§ **WHAT THE TASK REQUIRES**:
When the line with "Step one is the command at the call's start" turns up below, begin repeating exactly, and carry on through the line with "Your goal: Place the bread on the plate"; no pictures go into the copy.

══════

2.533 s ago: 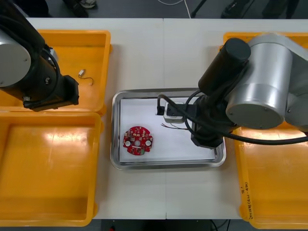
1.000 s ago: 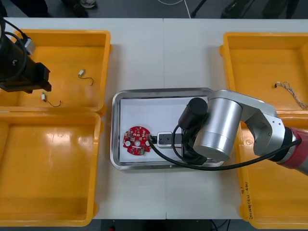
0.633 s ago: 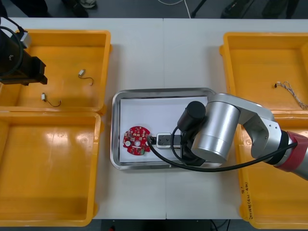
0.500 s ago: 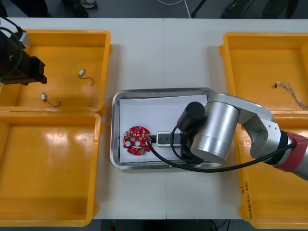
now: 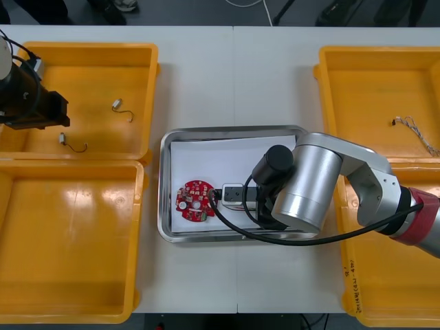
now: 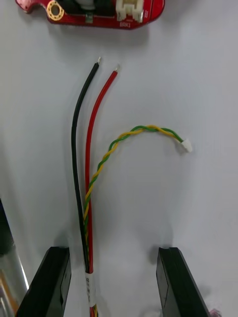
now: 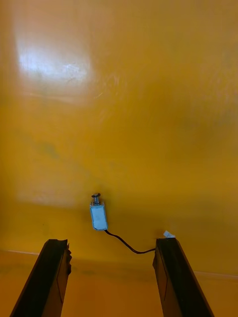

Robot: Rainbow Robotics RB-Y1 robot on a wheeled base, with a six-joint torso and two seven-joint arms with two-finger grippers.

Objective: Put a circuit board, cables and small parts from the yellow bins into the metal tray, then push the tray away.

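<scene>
Cables (image 6: pixel 89 173) are lying freed in the metal tray (image 5: pixel 163 192), your right claw (image 6: pixel 111 255) wide; your left claw (image 7: pixel 110 245), also wide, is moving onto a small metal part (image 7: pixel 98 217).

Right fingers (image 6: pixel 49 282) black. Between them, cables (image 6: pixel 87 198): one black, one red, one yellow-green twisted pair with white plug. Past the tips, circuit board (image 6: pixel 94 12) red. Tray (image 5: pixel 234 130): shiny rim, white inside. Left fingers (image 7: pixel 47 277) black; between them small metal part (image 7: pixel 98 216), silvery, black lead. Bin (image 5: pixel 89 49) yellow.
</scene>
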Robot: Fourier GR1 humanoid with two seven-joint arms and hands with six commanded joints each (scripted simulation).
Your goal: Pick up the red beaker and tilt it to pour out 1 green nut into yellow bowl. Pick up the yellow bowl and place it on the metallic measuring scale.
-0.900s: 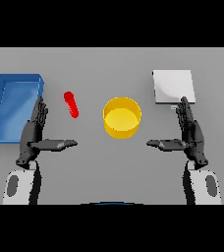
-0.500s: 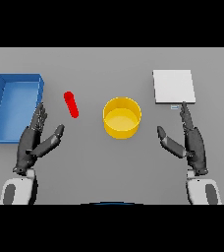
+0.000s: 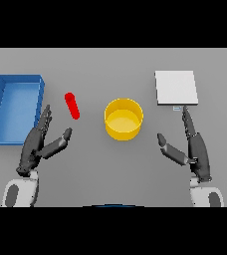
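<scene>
The red beaker (image 3: pixel 72 105) lies on its side on the grey table, left of the yellow bowl (image 3: pixel 123 119). The bowl stands upright in the middle; no nut shows in it. The metallic measuring scale (image 3: pixel 175 87), a flat pale square, sits at the back right. My left hand (image 3: pixel 37 145) is open, fingers straight, just below and left of the beaker, apart from it. My right hand (image 3: pixel 194 149) is open too, below the scale and right of the bowl, its fingertips (image 3: pixel 185 113) near the scale's front edge.
A blue open tray (image 3: pixel 15 105) stands at the far left, right beside my left hand's fingers. Bare table lies between the two hands in front of the bowl.
Both hands have drawn back toward the lower edge and turned. The left hand tilted its fingers toward the beaker; the right hand moved slightly right. Beaker, bowl and scale stayed put.
</scene>
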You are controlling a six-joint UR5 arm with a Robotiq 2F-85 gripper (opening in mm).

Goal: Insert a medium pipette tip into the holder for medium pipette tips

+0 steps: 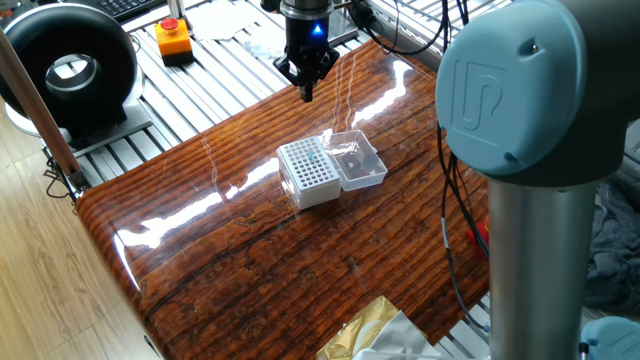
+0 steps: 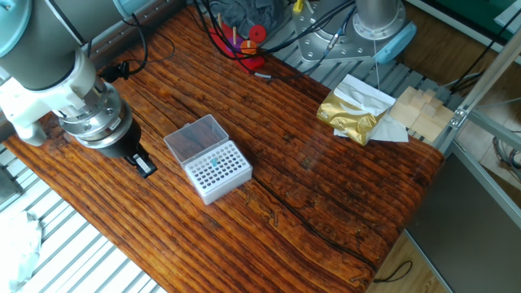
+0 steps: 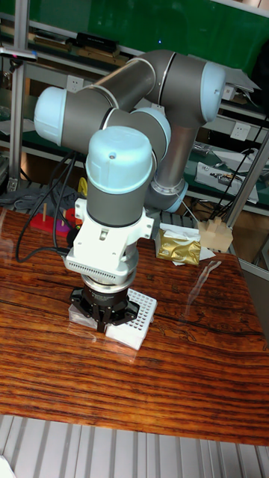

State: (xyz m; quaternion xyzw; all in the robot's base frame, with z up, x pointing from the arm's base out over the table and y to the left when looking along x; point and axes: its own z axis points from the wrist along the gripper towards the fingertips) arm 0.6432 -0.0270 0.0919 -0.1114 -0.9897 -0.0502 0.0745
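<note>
The holder for medium pipette tips [image 1: 308,172] is a small white box with a grid of holes on top, standing mid-table with its clear lid [image 1: 360,160] open beside it. A bluish spot shows in the grid [image 2: 214,163]. My gripper [image 1: 305,93] hangs a short way above the wood, near the table's metal-slat edge and apart from the holder [image 2: 216,169]. Its black fingers [image 2: 146,168] look pressed together. The medium pipette tip cannot be made out in any view. In the tall view the gripper [image 3: 102,326] stands in front of the holder [image 3: 140,323].
A crumpled gold foil bag [image 2: 352,114] and pale wooden blocks [image 2: 419,110] lie at one table end. A red stand with cables [image 2: 252,37] sits at a corner. An orange button box [image 1: 173,38] and a black round fan [image 1: 70,68] rest off the table.
</note>
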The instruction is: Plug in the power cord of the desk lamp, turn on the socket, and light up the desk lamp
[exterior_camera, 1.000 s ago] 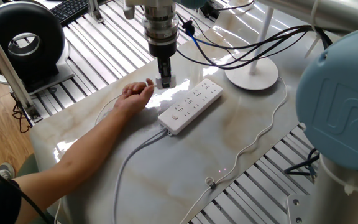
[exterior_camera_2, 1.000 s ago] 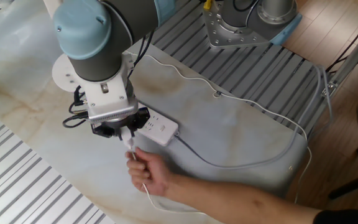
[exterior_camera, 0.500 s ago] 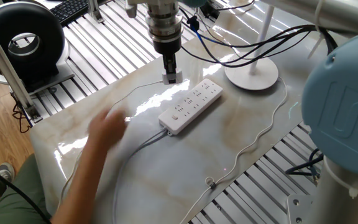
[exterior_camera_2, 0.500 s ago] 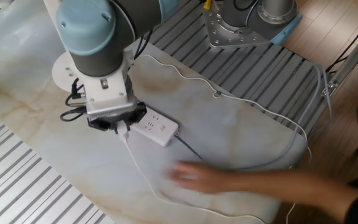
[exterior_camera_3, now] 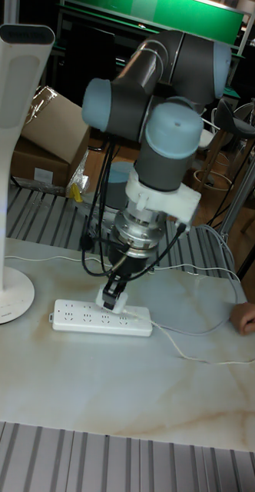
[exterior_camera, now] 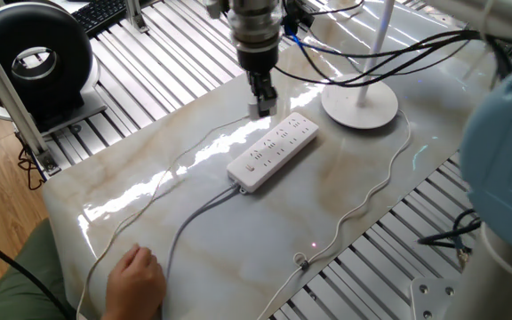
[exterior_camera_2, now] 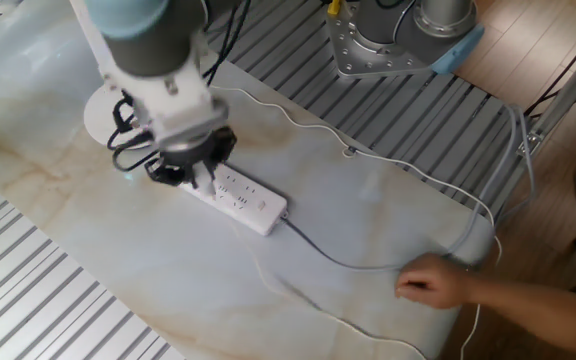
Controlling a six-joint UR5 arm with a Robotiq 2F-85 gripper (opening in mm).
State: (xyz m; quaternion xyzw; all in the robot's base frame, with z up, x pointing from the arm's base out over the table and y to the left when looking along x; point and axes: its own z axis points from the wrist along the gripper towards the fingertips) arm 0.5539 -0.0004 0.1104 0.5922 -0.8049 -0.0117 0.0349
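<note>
My gripper is shut on the small white plug of the power cord. It holds the plug just over the far long edge of the socket, a long white strip. In the tall fixed view the plug sits at the socket's top face, right of its middle; I cannot tell whether it touches. The thin cord trails from the plug toward the table's near-left edge. The desk lamp stands beyond the socket, with its round base and its white pole. In the other fixed view my gripper covers the socket's far end.
A person's hand rests at the table's near edge, and shows again in the other fixed view. The socket's grey cable runs off toward that edge. Black robot cables hang over the lamp base. A black fan sits at far left.
My gripper has carried the plug away from the person's hand and over the socket. The hand let go of the cord near the plug and drew back to the table's edge.
</note>
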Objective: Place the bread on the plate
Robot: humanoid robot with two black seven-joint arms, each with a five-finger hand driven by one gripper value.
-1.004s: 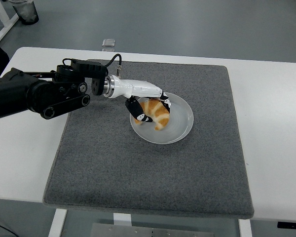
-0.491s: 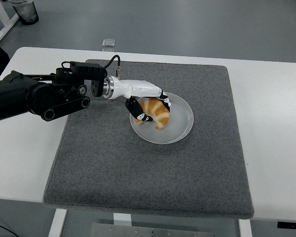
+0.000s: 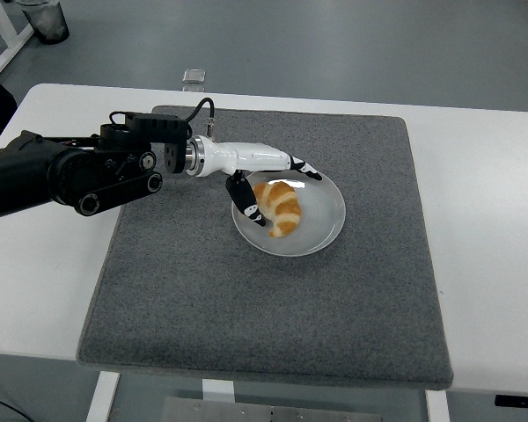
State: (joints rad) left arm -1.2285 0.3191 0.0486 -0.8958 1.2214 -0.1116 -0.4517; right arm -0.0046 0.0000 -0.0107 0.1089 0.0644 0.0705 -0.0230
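Bread (image 3: 277,206) is laid on the plate (image 3: 327,230); the hand (image 3: 268,182), at its 10 o'clock, is spread open, gripping nothing; only withdrawal is left.

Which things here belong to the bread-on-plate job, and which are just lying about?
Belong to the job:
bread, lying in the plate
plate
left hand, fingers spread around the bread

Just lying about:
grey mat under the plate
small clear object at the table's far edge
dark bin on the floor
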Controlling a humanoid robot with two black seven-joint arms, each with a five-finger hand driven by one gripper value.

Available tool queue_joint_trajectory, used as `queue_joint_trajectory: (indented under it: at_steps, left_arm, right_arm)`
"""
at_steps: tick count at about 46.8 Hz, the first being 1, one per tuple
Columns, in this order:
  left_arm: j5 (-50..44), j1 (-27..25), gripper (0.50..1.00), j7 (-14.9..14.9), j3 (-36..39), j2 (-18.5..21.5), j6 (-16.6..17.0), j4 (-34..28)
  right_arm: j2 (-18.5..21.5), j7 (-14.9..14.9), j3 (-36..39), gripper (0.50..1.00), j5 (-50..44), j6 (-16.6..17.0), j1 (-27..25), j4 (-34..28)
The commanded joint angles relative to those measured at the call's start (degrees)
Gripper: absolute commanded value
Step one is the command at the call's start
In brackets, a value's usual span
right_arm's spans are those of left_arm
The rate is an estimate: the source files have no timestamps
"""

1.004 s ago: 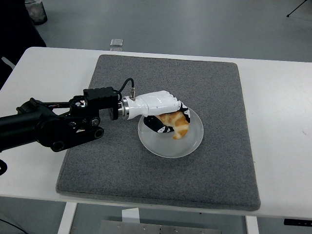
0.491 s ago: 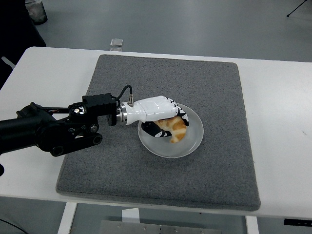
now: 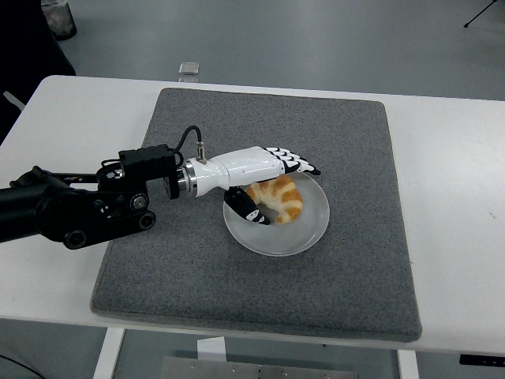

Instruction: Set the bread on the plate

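Observation:
A golden croissant lies on the round white plate in the middle of the grey mat. My left hand, white with black fingertips, is over the plate's left side. Its fingers are spread flat above the croissant and its thumb lies below and left of it. The hand is open and no longer grips the bread. The right arm is out of view.
The mat covers most of the white table. A small clear object sits at the table's far edge. The black left arm stretches over the mat's left edge.
The left hand was curled on the croissant over the plate. Its fingers have now opened and the arm has drawn back left a little; the croissant rests on the plate.

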Motion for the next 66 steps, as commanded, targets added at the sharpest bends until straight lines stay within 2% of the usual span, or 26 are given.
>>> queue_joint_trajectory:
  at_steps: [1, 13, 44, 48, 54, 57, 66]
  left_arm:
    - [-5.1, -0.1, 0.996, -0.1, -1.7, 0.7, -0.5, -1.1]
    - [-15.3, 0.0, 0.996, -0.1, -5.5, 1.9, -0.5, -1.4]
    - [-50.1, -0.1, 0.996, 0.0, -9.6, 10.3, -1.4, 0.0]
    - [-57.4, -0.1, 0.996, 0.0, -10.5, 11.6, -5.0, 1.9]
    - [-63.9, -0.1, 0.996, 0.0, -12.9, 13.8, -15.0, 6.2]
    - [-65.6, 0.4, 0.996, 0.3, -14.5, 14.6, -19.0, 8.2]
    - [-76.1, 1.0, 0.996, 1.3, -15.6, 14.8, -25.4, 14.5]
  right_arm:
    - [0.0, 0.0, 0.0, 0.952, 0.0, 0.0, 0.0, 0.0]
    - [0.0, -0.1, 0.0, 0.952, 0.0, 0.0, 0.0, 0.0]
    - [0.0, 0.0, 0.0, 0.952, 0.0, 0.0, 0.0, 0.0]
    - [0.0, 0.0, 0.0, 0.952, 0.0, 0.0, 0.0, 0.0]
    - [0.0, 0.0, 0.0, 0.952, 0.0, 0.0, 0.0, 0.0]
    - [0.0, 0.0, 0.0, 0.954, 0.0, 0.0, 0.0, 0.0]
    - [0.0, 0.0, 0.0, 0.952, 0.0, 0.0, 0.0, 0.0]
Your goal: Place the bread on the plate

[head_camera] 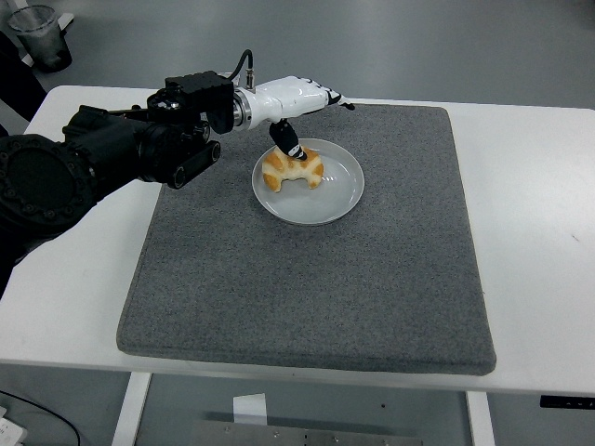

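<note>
1. The robot's left hand [296,100], white-shelled with black fingertips, reaches in from the left edge on a bulky black arm [112,158]. Its fingers are spread and extended, gripping nothing; most of them point to the right, past the far rim of the plate.
2. One dark finger, seemingly the thumb [284,139], hangs down from the palm towards the bread. Its tip is at the bread's upper edge, though whether it touches cannot be told.
3. Directly beneath the hand lies the golden-brown, crescent-shaped piece of bread [292,170]. It rests inside the plate, on the left part of the dish, free of any grasp.
4. The round white ceramic plate [337,189] sits below and slightly right of the hand, with bare white surface showing to the right of the bread.
5. The plate stands on a large grey felt-like rectangular mat [316,288], which extends well towards the near edge and to the right of the hand.
6. The mat lies on the white table [539,232], whose bare top shows on both sides.
7. Beyond the hand, just off the mat's far edge, stands a small clear square object [228,79].
8. Far to the left, off the table on the floor, is a translucent bin [39,35].
</note>
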`<state>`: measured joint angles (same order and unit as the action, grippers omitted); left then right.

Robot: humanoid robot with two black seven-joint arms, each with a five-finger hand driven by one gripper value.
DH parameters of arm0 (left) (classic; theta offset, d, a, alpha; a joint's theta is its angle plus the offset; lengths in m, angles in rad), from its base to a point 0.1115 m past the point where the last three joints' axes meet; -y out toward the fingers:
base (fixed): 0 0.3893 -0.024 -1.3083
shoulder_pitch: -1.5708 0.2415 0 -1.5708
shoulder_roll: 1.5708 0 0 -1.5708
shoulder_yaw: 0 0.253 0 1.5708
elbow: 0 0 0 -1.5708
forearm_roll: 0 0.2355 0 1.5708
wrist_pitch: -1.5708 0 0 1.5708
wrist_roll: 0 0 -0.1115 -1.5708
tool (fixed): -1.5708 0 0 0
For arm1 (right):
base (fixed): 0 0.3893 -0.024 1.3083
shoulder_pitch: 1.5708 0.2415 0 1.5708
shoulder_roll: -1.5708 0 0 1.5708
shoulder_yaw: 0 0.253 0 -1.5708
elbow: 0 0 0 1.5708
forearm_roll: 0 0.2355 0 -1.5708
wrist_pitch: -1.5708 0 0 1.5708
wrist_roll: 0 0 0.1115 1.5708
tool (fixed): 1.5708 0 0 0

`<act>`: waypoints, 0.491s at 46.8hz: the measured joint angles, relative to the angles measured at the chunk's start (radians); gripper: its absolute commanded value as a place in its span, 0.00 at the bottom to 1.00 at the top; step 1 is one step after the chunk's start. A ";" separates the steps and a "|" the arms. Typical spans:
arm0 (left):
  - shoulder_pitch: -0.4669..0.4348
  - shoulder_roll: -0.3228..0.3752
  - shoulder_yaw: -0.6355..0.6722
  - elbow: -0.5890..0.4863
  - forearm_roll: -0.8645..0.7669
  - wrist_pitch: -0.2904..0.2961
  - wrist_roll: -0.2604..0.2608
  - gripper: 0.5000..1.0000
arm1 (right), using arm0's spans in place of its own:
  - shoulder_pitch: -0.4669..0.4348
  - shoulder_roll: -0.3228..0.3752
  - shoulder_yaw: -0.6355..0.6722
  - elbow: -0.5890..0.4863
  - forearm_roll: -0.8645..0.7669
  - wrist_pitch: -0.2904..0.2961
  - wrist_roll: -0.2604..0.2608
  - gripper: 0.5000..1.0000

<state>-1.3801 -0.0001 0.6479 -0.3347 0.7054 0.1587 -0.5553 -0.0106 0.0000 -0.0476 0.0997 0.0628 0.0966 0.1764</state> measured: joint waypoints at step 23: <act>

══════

§ **SOLUTION FOR THIS TASK**:
Step one is the command at the call's start
In brackets, a value's usual span
right_arm's spans are those of left_arm
The rate is an estimate: the source files have no timestamps
"""

1.004 s ago: 
0.491 s ago: 
now: 

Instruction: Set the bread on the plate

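Observation:
A golden croissant lies on the round white plate in the middle of the grey mat. My left hand, white with black fingertips, is over the plate's left side. Its fingers are spread flat above the croissant and its thumb lies below and left of it. The hand is open and no longer grips the bread. The right arm is out of view.
The mat covers most of the white table. A small clear object sits at the table's far edge. The black left arm stretches over the mat's left edge.
The left hand was curled on the croissant over the plate. Its fingers have now opened and the arm has drawn back left a little; the croissant rests on the plate.
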
Motion for the next 66 steps, as commanded, targets added at the sharpest bends until straight lines stay within 2% of the usual span, or 26 are given.
>>> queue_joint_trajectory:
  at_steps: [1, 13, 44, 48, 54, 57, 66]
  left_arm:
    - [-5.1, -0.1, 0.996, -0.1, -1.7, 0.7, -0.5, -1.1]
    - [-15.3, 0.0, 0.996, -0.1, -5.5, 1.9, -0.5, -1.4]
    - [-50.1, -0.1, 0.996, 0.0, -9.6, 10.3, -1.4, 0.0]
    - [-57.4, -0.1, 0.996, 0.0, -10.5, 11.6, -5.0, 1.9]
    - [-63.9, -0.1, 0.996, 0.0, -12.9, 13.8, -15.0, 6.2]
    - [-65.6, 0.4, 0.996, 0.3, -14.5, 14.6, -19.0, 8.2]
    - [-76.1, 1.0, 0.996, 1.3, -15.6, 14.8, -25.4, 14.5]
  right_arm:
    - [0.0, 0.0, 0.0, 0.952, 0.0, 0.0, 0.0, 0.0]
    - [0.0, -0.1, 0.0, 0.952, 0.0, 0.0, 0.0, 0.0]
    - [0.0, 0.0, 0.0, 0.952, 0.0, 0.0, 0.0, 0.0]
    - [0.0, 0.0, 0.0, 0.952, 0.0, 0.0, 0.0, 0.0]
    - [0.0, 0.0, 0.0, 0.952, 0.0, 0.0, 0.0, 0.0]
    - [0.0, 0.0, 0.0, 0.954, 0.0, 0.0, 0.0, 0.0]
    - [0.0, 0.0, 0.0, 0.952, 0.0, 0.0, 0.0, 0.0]
Your goal: Place the bread on the plate

No further output is required, since the answer is complete.